In how many lines of the listing below does "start" appear? Give only the figure.
### Data for this task
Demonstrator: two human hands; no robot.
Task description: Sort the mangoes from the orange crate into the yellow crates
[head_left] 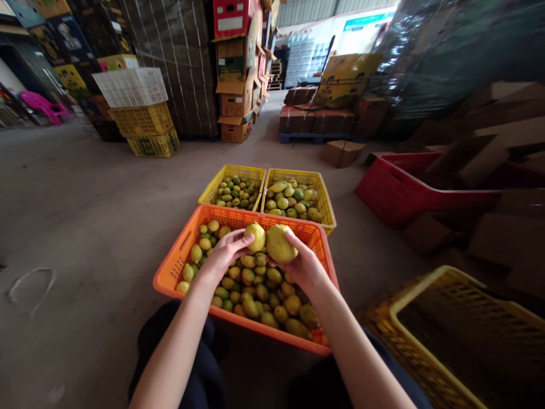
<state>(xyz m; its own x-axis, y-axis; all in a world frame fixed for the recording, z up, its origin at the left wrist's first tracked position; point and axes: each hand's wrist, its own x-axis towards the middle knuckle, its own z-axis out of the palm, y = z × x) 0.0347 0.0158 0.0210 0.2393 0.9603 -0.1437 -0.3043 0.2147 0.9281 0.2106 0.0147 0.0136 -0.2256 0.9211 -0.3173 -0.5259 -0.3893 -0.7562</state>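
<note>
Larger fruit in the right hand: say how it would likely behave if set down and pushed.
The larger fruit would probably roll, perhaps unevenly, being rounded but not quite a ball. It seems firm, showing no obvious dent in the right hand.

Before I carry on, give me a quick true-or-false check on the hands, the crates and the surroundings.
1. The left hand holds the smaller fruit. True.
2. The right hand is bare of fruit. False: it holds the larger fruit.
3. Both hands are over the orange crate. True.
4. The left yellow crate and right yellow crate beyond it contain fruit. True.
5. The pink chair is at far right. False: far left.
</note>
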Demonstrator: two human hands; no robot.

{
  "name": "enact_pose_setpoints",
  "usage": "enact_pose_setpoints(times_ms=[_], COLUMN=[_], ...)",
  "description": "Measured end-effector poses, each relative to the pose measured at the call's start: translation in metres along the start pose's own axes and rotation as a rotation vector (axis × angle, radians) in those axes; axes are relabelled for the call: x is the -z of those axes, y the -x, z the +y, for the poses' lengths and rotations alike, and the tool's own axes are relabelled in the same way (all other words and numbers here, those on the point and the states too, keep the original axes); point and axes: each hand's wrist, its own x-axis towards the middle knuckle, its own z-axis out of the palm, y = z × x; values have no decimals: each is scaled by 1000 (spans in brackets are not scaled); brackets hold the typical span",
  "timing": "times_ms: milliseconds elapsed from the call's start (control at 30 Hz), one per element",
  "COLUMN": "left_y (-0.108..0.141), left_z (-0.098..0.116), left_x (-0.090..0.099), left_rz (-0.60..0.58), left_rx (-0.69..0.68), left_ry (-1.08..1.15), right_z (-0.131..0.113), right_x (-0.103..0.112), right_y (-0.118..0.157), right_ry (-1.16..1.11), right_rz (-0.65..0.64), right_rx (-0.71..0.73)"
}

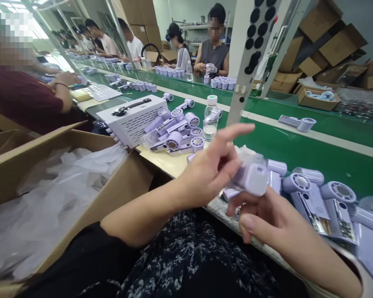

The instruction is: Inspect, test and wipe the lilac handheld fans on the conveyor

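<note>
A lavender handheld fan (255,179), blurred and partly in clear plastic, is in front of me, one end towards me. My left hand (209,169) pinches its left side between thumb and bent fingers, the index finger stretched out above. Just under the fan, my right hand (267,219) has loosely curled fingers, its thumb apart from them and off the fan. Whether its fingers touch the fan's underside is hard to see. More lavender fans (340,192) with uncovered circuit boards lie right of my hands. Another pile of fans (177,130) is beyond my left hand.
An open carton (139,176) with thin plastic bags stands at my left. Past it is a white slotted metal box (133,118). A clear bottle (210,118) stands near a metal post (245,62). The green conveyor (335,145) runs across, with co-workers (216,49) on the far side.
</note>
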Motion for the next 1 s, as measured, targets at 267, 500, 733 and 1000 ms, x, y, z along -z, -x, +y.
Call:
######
* _Response for this exercise_
2